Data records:
......

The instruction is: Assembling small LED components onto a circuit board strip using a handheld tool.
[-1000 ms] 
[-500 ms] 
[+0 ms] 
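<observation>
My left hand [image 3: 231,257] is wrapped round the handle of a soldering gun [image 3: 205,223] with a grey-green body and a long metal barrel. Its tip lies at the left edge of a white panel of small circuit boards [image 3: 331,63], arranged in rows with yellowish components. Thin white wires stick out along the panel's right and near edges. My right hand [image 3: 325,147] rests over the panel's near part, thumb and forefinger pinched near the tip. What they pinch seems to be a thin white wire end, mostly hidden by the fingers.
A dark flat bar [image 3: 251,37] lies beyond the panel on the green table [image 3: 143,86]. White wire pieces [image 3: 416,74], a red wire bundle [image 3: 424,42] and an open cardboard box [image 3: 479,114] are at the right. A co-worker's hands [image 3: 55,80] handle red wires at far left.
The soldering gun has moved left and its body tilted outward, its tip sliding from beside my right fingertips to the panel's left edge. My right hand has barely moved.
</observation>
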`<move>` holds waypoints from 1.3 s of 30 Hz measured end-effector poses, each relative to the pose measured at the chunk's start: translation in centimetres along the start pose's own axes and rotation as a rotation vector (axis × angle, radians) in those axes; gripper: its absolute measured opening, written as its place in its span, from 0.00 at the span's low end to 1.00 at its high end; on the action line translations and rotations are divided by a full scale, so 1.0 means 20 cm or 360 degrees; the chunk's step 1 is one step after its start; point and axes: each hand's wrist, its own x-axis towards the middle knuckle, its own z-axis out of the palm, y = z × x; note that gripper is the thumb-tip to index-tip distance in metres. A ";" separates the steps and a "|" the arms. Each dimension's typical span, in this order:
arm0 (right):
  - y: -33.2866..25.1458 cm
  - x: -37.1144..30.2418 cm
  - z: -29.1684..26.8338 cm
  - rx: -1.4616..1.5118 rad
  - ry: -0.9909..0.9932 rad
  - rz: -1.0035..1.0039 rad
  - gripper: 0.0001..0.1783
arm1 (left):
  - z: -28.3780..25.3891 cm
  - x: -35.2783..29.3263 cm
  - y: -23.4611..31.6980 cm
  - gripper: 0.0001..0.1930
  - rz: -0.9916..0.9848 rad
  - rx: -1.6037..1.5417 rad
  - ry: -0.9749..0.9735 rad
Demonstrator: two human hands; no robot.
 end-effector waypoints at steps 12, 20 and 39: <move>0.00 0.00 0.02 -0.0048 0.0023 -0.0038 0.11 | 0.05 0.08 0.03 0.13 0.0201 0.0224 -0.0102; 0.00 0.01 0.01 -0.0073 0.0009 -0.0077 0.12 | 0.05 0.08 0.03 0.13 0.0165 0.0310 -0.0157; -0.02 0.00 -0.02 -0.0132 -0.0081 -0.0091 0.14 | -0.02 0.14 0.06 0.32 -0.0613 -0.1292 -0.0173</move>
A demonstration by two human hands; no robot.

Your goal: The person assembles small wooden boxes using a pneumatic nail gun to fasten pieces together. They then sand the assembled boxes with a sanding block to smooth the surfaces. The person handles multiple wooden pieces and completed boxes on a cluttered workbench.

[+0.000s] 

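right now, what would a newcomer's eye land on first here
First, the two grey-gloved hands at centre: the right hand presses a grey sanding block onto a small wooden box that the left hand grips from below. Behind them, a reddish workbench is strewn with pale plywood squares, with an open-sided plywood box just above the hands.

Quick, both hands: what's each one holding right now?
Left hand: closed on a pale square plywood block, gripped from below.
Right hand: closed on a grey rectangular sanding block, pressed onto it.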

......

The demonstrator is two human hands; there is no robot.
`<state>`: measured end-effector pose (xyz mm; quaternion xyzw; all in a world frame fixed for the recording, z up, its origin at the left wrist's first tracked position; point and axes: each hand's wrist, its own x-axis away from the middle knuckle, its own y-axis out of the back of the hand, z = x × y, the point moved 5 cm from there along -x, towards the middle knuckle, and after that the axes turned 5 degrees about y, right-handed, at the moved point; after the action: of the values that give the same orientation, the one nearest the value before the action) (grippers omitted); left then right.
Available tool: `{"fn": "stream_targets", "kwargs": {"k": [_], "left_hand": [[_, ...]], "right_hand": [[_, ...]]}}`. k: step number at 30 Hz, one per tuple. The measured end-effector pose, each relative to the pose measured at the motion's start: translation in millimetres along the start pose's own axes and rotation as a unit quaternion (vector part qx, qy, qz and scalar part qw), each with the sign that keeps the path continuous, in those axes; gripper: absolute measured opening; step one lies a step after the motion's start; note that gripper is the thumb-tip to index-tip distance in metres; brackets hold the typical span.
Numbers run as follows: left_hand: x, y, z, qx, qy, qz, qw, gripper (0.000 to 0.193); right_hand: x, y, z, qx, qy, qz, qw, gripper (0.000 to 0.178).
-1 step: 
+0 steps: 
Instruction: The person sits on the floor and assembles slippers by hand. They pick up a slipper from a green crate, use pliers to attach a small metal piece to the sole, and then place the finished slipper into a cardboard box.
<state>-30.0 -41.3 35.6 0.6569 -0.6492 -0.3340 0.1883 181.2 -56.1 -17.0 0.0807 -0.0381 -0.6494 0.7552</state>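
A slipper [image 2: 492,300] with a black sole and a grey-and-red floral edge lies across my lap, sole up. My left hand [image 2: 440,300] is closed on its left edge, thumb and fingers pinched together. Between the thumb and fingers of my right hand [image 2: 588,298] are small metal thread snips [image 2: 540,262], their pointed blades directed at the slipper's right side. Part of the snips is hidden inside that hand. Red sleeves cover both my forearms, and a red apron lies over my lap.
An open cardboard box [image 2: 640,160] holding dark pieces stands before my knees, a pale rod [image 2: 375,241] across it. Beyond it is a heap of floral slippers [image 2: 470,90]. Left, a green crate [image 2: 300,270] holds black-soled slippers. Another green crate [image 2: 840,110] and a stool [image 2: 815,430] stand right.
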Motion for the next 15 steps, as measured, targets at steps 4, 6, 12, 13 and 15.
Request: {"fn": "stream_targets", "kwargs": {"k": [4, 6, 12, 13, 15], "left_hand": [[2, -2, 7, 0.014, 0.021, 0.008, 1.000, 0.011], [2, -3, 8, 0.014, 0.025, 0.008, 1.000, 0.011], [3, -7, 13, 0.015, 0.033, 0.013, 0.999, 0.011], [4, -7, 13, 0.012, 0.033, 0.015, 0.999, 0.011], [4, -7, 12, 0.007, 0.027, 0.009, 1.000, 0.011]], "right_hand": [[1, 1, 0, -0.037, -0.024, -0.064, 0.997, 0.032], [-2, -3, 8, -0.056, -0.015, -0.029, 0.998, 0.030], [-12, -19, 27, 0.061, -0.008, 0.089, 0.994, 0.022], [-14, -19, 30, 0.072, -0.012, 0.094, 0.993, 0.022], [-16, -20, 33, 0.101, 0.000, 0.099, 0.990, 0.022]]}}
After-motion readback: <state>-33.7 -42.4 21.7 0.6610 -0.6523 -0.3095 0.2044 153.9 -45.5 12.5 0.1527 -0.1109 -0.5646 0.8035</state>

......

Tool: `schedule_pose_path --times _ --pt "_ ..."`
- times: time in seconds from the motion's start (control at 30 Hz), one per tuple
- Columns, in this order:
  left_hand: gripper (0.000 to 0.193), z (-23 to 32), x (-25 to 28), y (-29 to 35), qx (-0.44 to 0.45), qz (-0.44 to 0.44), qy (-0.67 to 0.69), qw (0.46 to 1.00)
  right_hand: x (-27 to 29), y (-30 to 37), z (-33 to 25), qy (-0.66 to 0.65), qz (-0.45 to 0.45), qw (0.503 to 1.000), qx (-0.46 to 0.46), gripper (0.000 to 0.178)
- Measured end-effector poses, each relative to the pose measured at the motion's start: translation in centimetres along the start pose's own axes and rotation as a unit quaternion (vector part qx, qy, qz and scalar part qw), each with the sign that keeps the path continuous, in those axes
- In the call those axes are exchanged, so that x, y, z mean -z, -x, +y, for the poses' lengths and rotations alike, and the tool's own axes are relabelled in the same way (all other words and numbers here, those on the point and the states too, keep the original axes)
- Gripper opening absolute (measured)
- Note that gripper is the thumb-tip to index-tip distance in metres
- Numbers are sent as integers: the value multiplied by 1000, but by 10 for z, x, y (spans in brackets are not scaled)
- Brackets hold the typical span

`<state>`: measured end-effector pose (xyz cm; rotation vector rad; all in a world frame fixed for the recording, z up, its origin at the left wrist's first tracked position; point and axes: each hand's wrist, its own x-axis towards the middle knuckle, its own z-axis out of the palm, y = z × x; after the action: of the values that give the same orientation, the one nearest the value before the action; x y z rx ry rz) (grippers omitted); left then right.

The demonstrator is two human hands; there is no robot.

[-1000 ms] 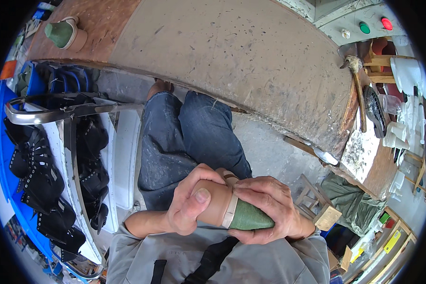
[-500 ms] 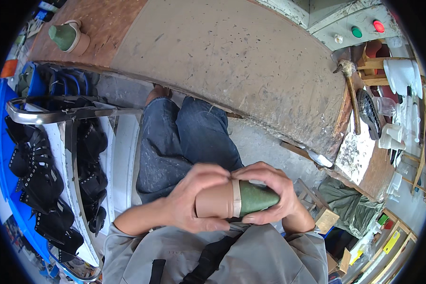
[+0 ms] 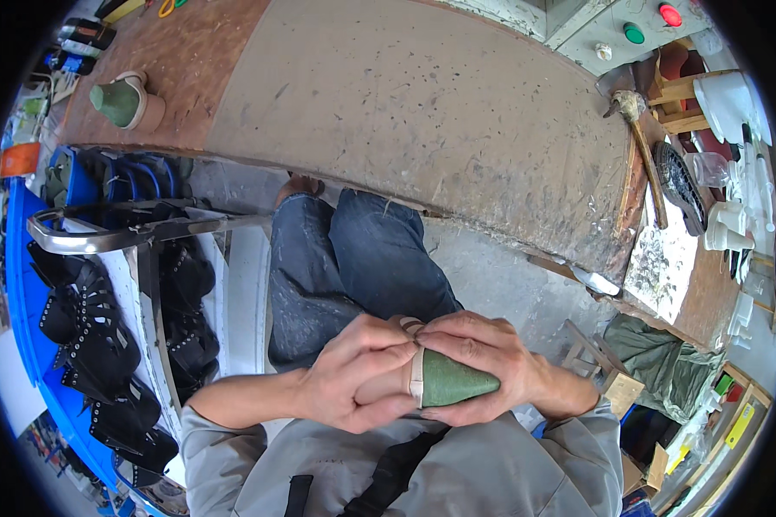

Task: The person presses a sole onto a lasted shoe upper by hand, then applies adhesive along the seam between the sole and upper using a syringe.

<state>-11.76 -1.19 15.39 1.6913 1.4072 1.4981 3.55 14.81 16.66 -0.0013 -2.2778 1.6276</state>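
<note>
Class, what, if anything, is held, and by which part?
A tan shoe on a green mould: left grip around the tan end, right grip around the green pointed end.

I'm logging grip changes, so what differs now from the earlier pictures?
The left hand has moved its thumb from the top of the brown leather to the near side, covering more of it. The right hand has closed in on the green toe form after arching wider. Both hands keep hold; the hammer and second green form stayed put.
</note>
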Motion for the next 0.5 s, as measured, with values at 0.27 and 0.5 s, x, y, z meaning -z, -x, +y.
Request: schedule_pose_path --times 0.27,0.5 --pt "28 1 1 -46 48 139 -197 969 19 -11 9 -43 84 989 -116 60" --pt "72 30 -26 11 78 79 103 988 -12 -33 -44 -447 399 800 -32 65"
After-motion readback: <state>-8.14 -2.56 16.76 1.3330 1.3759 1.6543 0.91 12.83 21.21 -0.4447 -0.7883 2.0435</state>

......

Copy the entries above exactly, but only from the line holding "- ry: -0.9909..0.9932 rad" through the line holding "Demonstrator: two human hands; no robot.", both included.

  - ry: -0.9909..0.9932 rad
  - rz: -1.0035..1.0039 rad
  - gripper: 0.0001..0.1783
arm1 (left):
  - z: -28.3780..25.3891 cm
  - x: -35.2783..29.3263 cm
  - y: -23.4611..31.6980 cm
  - gripper: 0.0001..0.1930
  - rz: -0.9916..0.9848 rad
  - rx: -1.6037..1.5417 rad
  - ry: -0.9749..0.9735 rad
Demonstrator: two human hands; no robot.

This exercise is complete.